Today, the Union of Concerned Scientists releases a storybook for people who care about kids. With colorful illustrations and amusing rhymes, it illustrates how science keeps our children protected—and how the current administration is working to dismantle that. You’ll see from the storybook passages used as headers below, it is both entertaining and disturbing to be confronted with the reality of new threats to our children’s health.
My child’s story began in the spotlight. When he was just a month old, he came with me to the US Environmental Protection Agency as I delivered comments pleading with the government agency not to move forward with a decision I knew would affect his right to breathe clean air in the future. I was still on maternity leave, but I knew I had to be there. It was for him and his entire generation. It is our children who will face the consequences of our leaders’ decisions today. The EPA rule I gave public comment on is only one of many actions that the Trump Administration has taken that threaten our children’s health and safety.
“We’ve made the world safer for kids through the years; Science and data have gotten us here!”
Anyone who has been through childbirth knows the value of science for keeping kids safe and healthy. In the mere minutes after a child’s birth, science makes sure they have a better shot at life—vaccines, vitamin K shots, vital signs assessment. As a new mom, I would do anything to protect him, and I trusted the nurses and doctors around me to make those decisions based on science.

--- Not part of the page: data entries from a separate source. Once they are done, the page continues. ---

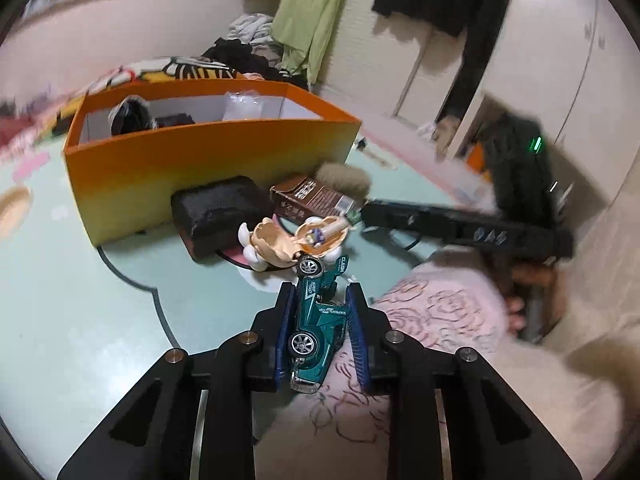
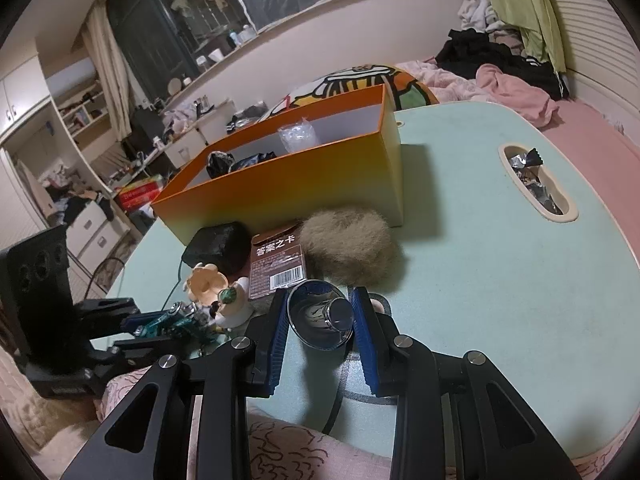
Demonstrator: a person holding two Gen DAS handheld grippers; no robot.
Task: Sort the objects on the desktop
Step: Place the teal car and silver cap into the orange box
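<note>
The toy car point(image 1: 316, 320) is clamped between the blue pads of the left tongs point(image 1: 320, 300), turned on its side so that two wheels face the camera and the nose points away. It is held above the near edge of the worktop point(image 1: 80, 300), over a pink patterned cloth, presumably lifted clear so that it can be carried to the box point(image 1: 200, 160). In the right view the car point(image 2: 172, 322) is seen at the near left, gripped by the same tongs.

A small metal cup point(image 2: 322, 320) lies between the pads of the right tongs point(image 2: 322, 316), mouth toward the camera. The pads stand close on either side of it, but firm contact cannot be made out, so whether it is gripped cannot be told. It is placed at the near middle of the worktop point(image 2: 500, 300).

Just beyond the car a pale figurine point(image 1: 280, 244) stands, with a black block point(image 1: 220, 216) to its left and a brown card pack point(image 1: 312, 200) and a fur ball point(image 1: 344, 178) farther right. All lie against the near wall of the orange box, which is open at the top and already holds a few things, so it is judged to be the sorting target. A slot in the worktop at the far right holds foil wrappers point(image 2: 532, 180).
</note>
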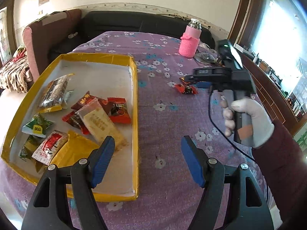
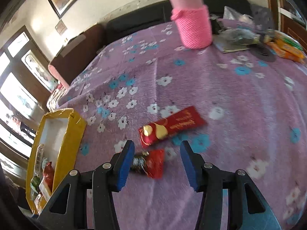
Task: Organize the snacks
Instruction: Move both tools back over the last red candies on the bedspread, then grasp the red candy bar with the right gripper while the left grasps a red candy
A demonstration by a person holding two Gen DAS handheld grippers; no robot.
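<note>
Two loose snacks lie on a purple tablecloth printed with white and blue flowers: a long red packet with gold script too blurred to read, and just nearer the camera a small red-and-black candy. The right gripper hangs over that candy with its jaws wide apart and nothing between them; the candy sits close to the left blue pad, though whether they touch is hard to judge through the motion blur. The left gripper is likewise spread wide and empty, poised over the near right edge of a yellow-rimmed tray. Inside the tray sit roughly ten wrapped snacks, red, green, gold and clear, their printing too small to read. At the far side of the table stands a bottle in a pink knitted sleeve; its cap is cut off in the right wrist view. Behind it runs a dark sofa, beside a maroon armchair.
</note>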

Now, as he grows up, there are others I must trust to keep him safe. In addition to his caregivers and doctors, I must trust our political leaders to make decisions in his interest. Indeed, this is what’s happened for decades. There are car seats and bicycle helmets and lead-free toys because we’ve learned what keeps kids safe and healthy. And by and large, our decisionmakers have rightfully put kids first. At least until now…
What happens to kids when some not-so-nice men, work in cahoots with their not-so-nice friends, making bad choices for you and for me, really bad choices in Washington, DC.
As outlined in the storybook (and an accompanying report), current government officials are neglecting our children’s future, undoing the life-saving protections that have ensured each generation has a safer world than the previous. Now, the health of my child and yours is threatened in new ways—ways that scientists know are harmful, but that decision makers don’t have the moral courage to stop.
As any parent knows, my brain is constantly consumed with worries about threats to my child’s life and ways to protect him from them. This is normal. But our decisionmakers are adding to that list of worries. I must now worry about my child’s exposure to a brain-damaging pesticide that the EPA failed to ban after ignoring its own scientists. I must now worry about harm to his tiny lungs from increases in toxic air pollution from the weakening of air quality protections. I must worry about whether his crib, stroller, and other baby products are dangerous because decisionmakers chose not to inconvenience companies with product recalls. I must worry about asbestos in his schools and libraries that decisionmakers have failed to protect him against. And I must worry about foodborne illness risks that increase profits but might not protect our food from contaminants. Parents have enough to worry about. We don’t need our own decisionmakers making it even harder to safely guide our little ones through the challenges of childhood.
Can science recover its true, rightful place? Informing the rules that keep children safe?
We’ve all heard the African proverb that it takes a village to raise a child. But it also takes leaders. Leaders who will listen to science. Leaders who will put the health and well-being of children before the profits of companies. Leaders who will do everything they can to ensure our most vulnerable community members can thrive.
My child will never know the names of Trump administration officials now making the terrible decisions that will affect his future; they’ll only be footnotes in his history book. But he’ll live with the impact of their decisions every day of his life.
When he’s older, I’ll read him this storybook. But I’ll also tell him what happened next. How we fought for his future, how we held decisionmakers accountable, and how we insisted on having leaders that prioritized his future. Importantly, I’ll remind him that the rest of his story is unwritten, and that the power to ensure he has a safe and healthy childhood belongs with all of us.